**Exercise details**
Look for the word "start" in the material below. Copy each line that has it.
━━━━━━━━━━━━━━━━
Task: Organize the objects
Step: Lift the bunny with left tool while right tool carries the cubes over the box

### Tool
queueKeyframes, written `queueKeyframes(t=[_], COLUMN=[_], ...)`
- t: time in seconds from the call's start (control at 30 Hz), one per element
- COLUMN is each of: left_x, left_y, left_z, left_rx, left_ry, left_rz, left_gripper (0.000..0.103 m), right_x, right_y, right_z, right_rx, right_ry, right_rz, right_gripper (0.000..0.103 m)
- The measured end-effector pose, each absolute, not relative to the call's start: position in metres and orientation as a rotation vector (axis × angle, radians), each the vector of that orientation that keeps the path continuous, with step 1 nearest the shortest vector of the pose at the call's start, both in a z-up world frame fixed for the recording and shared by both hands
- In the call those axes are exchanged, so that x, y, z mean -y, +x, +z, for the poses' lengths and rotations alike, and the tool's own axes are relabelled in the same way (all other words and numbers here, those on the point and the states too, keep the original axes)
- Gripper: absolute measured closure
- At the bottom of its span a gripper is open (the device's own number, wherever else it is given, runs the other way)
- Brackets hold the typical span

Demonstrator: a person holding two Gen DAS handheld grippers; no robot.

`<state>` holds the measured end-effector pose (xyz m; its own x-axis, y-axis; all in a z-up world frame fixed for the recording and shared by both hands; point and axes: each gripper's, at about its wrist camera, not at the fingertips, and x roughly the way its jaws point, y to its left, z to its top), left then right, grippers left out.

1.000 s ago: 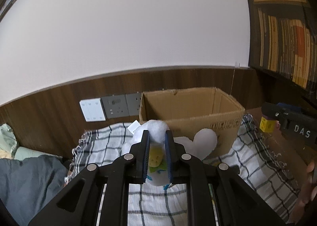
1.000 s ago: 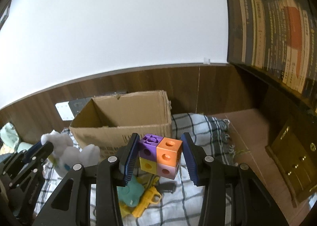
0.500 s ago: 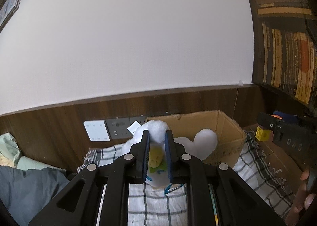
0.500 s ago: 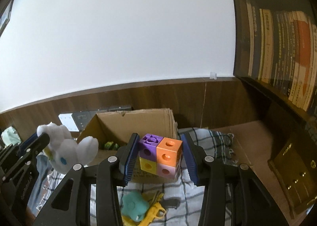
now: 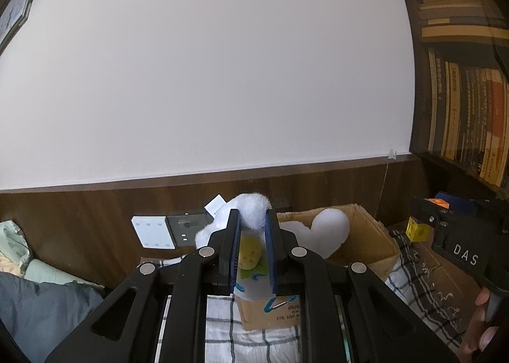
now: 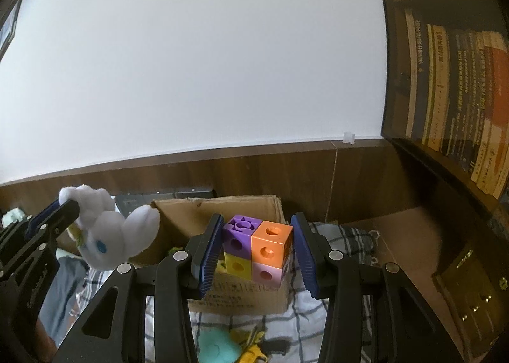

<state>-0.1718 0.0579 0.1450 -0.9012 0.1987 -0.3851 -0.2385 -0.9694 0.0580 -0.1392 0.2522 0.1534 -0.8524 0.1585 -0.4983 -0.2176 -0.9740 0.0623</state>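
I've got the left gripper (image 5: 251, 226) clamped on the plush (image 5: 254, 207) and the right gripper (image 6: 257, 245) on the blocks (image 6: 257, 245), box (image 6: 222, 210) just ahead and below both.

a white plush bunny (image 5: 251, 213) with a blue eye and long ears hangs pinched in blue pads above the open cardboard box (image 6: 222, 213). a block of purple, orange, yellow and pink cubes (image 6: 257, 248) sits clamped level, just before the box.
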Motion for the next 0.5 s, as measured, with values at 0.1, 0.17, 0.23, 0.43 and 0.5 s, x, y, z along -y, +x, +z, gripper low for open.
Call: queueKeyframes(t=[0.1,0.17,0.23,0.43,0.5], left_x=[-0.057,-0.058,-0.060,-0.064,-0.065], left_y=[-0.179,-0.185,-0.190,-0.209,-0.217], left_z=[0.150,0.154,0.157,0.157,0.155], left_rx=[-0.143,-0.142,-0.146,-0.141,-0.136], left_ry=[-0.552,-0.541,-0.533,-0.544,-0.555], left_rz=[2.859,2.862,2.862,2.861,2.861], left_gripper=[0.087,0.087,0.087,0.087,0.087], right_x=[-0.252,-0.252,-0.251,-0.251,-0.251], right_y=[-0.146,-0.151,-0.157,-0.177,-0.183], right_z=[0.155,0.156,0.156,0.153,0.151], right_rx=[-0.171,-0.167,-0.164,-0.161,-0.162], right_ry=[-0.749,-0.751,-0.753,-0.775,-0.786], right_rz=[2.850,2.854,2.857,2.859,2.858], right_gripper=[0.059,0.059,0.059,0.059,0.059])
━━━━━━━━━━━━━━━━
**Problem solution**
- t: time in seconds from the call's start (control at 30 Hz), one per element
- The measured end-effector pose, each absolute, not relative to the call's start: position in metres and orientation as a rotation vector (axis × angle, radians), each the vector of that orientation that keeps the path continuous, with step 1 nearest the shortest vector of the pose at the call's start, both in a z-up world frame fixed for the recording and shared by both hands

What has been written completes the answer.